→ Task to carry out: Images do not belong in the copy. Set down all the entries exactly.

→ Available data:

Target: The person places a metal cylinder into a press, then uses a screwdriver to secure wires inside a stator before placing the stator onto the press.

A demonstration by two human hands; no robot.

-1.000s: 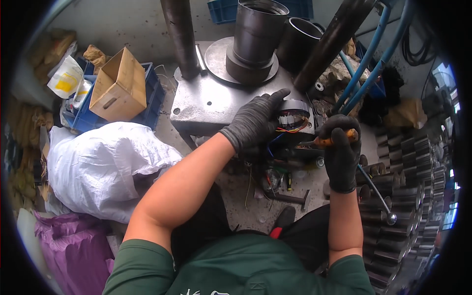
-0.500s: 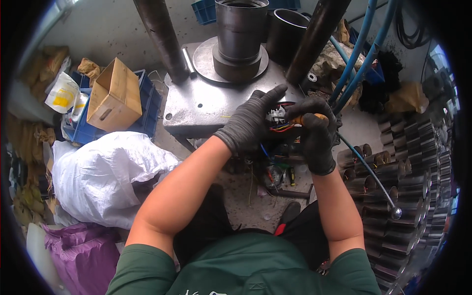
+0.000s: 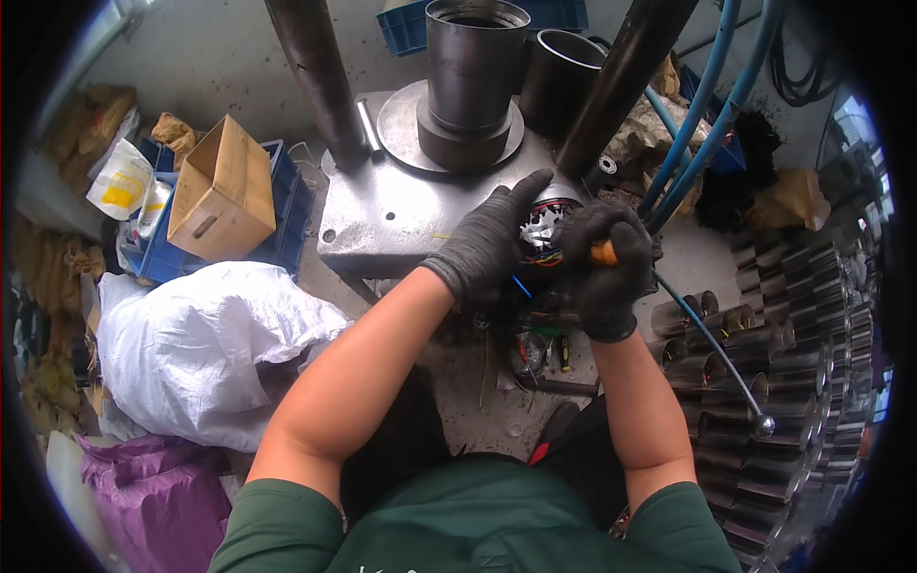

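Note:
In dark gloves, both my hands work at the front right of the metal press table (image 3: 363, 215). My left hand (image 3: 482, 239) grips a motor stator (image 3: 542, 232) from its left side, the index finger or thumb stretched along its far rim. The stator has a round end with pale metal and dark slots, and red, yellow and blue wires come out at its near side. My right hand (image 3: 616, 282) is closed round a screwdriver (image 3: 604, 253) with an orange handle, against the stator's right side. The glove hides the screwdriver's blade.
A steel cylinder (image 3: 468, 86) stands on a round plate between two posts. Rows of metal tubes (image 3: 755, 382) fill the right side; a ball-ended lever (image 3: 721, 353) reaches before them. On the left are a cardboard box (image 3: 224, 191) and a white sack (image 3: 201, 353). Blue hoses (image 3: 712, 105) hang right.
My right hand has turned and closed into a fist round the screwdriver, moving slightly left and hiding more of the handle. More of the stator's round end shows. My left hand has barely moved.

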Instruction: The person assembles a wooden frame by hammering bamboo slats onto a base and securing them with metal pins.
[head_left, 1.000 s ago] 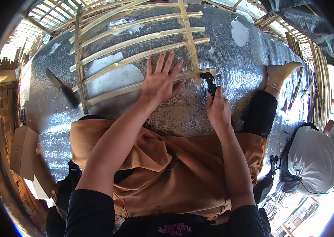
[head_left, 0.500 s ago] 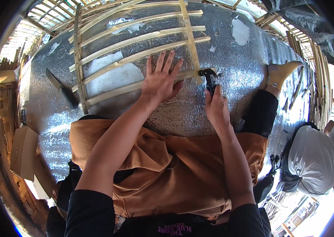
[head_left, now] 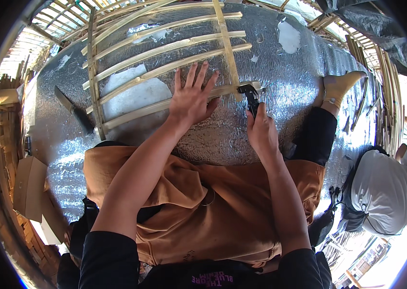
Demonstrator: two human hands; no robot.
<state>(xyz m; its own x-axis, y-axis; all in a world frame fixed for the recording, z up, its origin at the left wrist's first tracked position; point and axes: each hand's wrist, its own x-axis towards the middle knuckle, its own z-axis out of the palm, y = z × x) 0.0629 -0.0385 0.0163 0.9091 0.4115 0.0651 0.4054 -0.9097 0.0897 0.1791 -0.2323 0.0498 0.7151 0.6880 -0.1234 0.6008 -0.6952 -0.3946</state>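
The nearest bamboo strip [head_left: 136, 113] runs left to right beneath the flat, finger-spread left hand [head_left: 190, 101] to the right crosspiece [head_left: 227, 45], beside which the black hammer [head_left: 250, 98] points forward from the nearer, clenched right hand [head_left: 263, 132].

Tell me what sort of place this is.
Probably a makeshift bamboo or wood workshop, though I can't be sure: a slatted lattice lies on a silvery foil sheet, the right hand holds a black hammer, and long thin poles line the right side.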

→ Reply:
Target: The person places a metal cylinder into a press, then uses a screwdriver to secure wires inside a stator before placing the stator onto the press.

A demonstration by two human hands; no robot.

-1.000s: 
-0.500s: 
+0.000s: 

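Note:
In dark gloves, both my hands work at the front right of the metal press table (image 3: 363, 215). My left hand (image 3: 482, 239) grips a motor stator (image 3: 542, 232) from its left side, the index finger or thumb stretched along its far rim. The stator has a round end with pale metal and dark slots, and red, yellow and blue wires come out at its near side. My right hand (image 3: 616, 282) is closed round a screwdriver (image 3: 604, 253) with an orange handle, against the stator's right side. The glove hides the screwdriver's blade.
A steel cylinder (image 3: 468, 86) stands on a round plate between two posts. Rows of metal tubes (image 3: 755, 382) fill the right side; a ball-ended lever (image 3: 721, 353) reaches before them. On the left are a cardboard box (image 3: 224, 191) and a white sack (image 3: 201, 353). Blue hoses (image 3: 712, 105) hang right.
My right hand has turned and closed into a fist round the screwdriver, moving slightly left and hiding more of the handle. More of the stator's round end shows. My left hand has barely moved.
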
Instruction: The person assembles a wooden frame by hammering bamboo slats onto a base and securing them with metal pins.
[head_left, 1.000 s ago] 
[head_left, 0.500 s ago] 
[head_left, now] 
Demonstrator: two human hands; no robot.
<state>(xyz m; its own x-axis, y-axis; all in a world frame fixed for the recording, z up, its origin at the left wrist's first tracked position; point and axes: each hand's wrist, its own x-axis towards the middle knuckle, its own z-axis out of the palm, y = z × x) 0.0629 -0.0385 0.0163 0.9091 0.4115 0.0651 0.4054 -0.9097 0.0897 0.1791 -0.2323 0.0498 0.7151 0.6880 -0.1234 0.6008 -0.6952 -0.3946</state>
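The nearest bamboo strip [head_left: 136, 113] runs left to right beneath the flat, finger-spread left hand [head_left: 190, 101] to the right crosspiece [head_left: 227, 45], beside which the black hammer [head_left: 250, 98] points forward from the nearer, clenched right hand [head_left: 263, 132].

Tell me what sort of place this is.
Probably a makeshift bamboo or wood workshop, though I can't be sure: a slatted lattice lies on a silvery foil sheet, the right hand holds a black hammer, and long thin poles line the right side.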

The answer given is complete.